# EXERCISE INSTRUCTIONS
Take the lines below beginning at the line that has "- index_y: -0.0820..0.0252" and stopping after the line that has "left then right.", and print them exactly as they are, with no other lines.
* * *
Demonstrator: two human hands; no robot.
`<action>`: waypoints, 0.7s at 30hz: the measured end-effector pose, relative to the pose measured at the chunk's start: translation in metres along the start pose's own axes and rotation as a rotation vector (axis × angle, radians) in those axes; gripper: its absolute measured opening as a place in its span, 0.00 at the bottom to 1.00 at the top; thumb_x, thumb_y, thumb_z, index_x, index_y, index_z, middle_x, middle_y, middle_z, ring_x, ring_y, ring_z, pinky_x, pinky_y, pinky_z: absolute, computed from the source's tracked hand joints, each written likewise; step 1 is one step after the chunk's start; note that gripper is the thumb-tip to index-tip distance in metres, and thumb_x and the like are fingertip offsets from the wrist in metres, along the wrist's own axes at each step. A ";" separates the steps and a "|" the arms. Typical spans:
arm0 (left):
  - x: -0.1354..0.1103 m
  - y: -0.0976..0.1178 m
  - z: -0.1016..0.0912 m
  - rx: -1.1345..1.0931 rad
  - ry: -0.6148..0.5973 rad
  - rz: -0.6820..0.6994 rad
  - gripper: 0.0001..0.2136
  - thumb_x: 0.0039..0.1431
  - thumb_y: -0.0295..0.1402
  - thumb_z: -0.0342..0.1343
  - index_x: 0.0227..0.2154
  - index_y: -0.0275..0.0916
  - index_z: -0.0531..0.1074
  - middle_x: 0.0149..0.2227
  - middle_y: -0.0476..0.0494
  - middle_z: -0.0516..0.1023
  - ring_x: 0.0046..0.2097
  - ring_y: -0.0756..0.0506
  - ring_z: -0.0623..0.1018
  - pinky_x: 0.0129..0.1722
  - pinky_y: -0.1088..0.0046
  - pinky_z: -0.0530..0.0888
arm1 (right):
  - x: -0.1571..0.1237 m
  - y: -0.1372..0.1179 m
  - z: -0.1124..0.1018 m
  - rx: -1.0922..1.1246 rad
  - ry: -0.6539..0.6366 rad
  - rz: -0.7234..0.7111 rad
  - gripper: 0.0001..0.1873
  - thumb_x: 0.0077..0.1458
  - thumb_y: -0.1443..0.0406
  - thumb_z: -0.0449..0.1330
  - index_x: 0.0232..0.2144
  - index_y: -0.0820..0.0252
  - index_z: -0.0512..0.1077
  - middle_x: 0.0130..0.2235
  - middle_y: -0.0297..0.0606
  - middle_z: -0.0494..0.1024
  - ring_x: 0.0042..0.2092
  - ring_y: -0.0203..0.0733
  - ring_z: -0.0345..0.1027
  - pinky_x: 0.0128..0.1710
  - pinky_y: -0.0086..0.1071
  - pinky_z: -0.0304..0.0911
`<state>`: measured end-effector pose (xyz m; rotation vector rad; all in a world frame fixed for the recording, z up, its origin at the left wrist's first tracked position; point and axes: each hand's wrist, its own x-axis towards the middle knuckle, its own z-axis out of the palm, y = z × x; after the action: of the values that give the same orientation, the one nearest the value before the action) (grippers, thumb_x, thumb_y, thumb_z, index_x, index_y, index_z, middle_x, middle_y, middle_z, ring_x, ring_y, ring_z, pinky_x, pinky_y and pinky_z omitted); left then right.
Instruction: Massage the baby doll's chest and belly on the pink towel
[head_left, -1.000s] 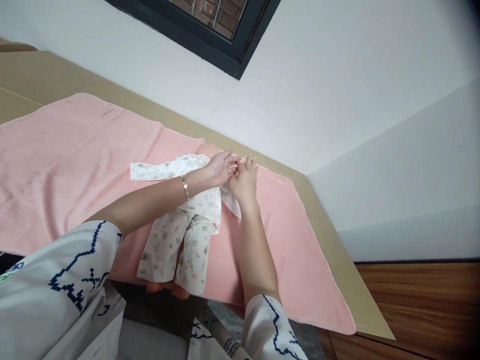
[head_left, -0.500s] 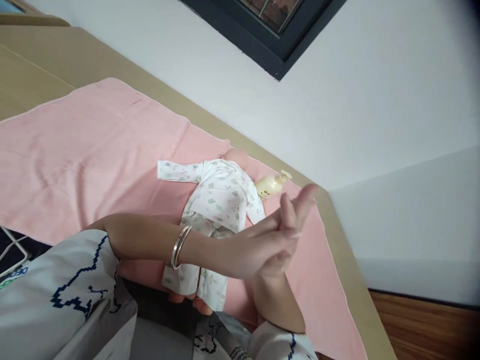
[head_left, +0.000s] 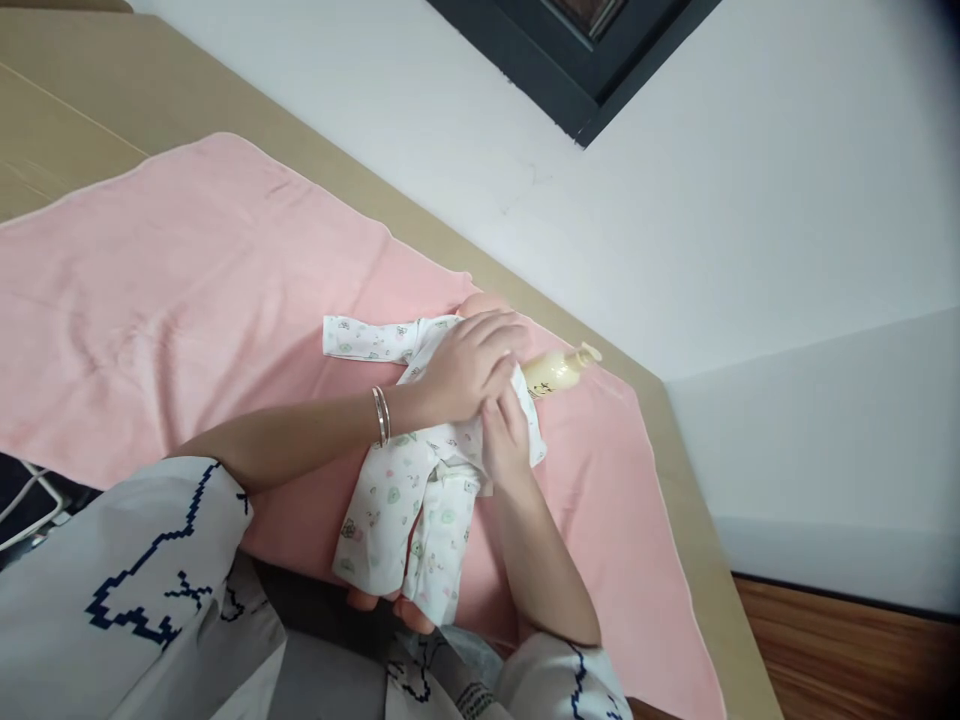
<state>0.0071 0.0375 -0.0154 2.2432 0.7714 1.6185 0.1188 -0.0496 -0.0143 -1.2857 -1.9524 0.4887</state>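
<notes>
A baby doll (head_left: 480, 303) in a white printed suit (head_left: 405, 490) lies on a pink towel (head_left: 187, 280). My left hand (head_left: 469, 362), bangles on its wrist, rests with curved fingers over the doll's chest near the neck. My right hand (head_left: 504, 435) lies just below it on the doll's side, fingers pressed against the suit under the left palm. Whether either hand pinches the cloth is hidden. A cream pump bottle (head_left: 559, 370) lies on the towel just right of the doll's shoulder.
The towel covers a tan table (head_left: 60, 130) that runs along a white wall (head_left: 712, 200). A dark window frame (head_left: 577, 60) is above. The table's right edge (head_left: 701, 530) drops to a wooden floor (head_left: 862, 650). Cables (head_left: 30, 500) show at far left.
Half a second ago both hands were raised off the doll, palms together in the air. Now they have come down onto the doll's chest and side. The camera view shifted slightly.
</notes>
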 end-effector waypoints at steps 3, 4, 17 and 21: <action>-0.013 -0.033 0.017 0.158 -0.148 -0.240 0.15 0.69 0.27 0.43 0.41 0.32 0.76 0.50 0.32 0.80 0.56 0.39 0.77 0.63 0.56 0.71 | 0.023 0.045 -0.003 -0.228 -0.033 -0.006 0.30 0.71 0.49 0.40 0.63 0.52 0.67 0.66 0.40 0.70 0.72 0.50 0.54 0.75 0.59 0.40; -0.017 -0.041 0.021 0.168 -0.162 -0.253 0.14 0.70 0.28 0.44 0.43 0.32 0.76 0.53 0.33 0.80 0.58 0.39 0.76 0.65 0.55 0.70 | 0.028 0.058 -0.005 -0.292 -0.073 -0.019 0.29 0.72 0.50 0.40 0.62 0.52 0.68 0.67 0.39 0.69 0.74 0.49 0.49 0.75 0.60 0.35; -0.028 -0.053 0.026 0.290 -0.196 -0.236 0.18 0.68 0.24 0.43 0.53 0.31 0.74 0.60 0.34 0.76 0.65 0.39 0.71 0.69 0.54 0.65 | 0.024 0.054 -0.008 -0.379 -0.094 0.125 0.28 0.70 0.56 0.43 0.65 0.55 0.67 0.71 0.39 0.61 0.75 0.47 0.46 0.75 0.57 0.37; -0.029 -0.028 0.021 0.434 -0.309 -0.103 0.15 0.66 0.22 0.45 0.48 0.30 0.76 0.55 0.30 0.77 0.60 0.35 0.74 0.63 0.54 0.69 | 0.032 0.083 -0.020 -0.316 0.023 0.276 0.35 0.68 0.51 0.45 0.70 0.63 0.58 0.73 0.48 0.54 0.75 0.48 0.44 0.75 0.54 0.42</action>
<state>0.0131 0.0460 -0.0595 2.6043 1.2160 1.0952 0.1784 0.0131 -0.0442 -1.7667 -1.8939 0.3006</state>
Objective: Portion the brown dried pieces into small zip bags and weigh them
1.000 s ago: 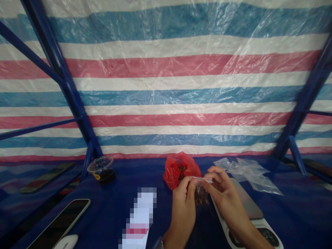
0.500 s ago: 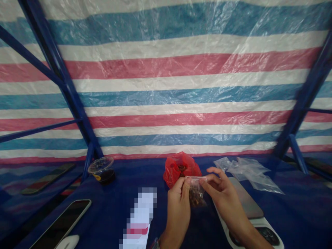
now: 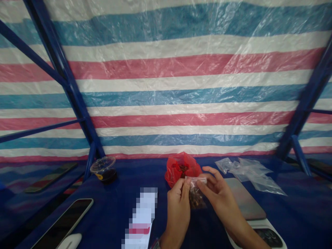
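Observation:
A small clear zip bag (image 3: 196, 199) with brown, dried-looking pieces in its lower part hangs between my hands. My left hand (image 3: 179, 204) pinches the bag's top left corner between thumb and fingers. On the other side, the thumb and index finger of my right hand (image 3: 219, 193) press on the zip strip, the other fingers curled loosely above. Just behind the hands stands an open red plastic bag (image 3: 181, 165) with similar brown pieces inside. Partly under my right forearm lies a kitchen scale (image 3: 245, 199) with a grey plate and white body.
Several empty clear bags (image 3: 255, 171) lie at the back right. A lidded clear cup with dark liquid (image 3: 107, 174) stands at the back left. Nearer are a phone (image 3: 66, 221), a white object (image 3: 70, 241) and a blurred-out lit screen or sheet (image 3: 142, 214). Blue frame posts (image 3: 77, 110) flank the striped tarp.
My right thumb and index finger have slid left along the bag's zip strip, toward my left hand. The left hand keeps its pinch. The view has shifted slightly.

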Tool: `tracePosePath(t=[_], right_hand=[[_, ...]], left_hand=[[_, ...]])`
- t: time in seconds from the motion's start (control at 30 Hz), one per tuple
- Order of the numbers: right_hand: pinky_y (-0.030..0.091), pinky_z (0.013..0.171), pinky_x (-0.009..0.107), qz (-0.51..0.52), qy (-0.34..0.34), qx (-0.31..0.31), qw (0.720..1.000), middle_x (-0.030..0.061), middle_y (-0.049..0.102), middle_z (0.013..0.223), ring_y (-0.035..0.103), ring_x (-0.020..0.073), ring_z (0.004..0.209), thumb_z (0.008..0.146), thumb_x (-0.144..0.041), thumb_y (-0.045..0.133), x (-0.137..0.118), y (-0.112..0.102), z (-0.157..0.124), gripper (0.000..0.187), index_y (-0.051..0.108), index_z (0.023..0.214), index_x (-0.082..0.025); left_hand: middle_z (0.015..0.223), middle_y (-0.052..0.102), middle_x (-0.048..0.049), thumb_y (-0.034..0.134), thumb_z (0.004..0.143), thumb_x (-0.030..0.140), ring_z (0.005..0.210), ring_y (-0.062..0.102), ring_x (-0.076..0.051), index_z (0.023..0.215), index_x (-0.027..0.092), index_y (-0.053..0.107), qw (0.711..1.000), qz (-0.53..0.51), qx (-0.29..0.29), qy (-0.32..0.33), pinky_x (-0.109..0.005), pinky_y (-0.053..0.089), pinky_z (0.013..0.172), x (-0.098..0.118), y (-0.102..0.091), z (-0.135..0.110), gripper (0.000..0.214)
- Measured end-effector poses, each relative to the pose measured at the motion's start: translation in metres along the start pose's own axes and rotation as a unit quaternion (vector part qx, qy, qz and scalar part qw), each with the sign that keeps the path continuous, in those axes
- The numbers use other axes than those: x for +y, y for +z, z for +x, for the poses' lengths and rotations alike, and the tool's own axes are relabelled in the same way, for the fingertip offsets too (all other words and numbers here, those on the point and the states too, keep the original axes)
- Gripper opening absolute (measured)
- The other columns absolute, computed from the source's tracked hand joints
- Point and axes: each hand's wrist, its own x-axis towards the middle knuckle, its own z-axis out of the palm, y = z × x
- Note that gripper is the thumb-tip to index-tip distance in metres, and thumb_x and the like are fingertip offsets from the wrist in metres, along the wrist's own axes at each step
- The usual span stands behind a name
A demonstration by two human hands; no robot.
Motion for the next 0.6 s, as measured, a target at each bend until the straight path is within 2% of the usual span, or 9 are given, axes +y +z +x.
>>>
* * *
# RESPONSE
  - index_y: -0.0820..0.0252
  - index_z: -0.0512..0.1077
  - middle_x: 0.0130..0.2235
  - middle_y: -0.0297..0.0606
  - middle_z: -0.0494..0.1024
  - ring_x: 0.0042..0.2092
  - ring_y: -0.0203..0.0733
  - ring_z: -0.0345..0.1027
  - pinky_x: 0.0128..0.1710
  - pinky_y: -0.0086..0.1071
  - pinky_z: -0.0304..0.0911
`<state>`: measured end-effector pose (xyz m; rotation vector rad; all in a world frame fixed for the recording, z up, its origin at the left wrist's first tracked position; point and axes: each hand's wrist, its own x-axis towards the middle knuckle, its own z-axis out of the palm, y = z × x; after the action: of the values that give the same orientation, the one nearest the value before the action) (grippers, thumb_x, thumb_y, thumb_z, index_x, index_y, index_z, middle_x, middle_y, middle_z, ring_x, ring_y, ring_z, pinky_x, pinky_y and pinky_z omitted); left then right.

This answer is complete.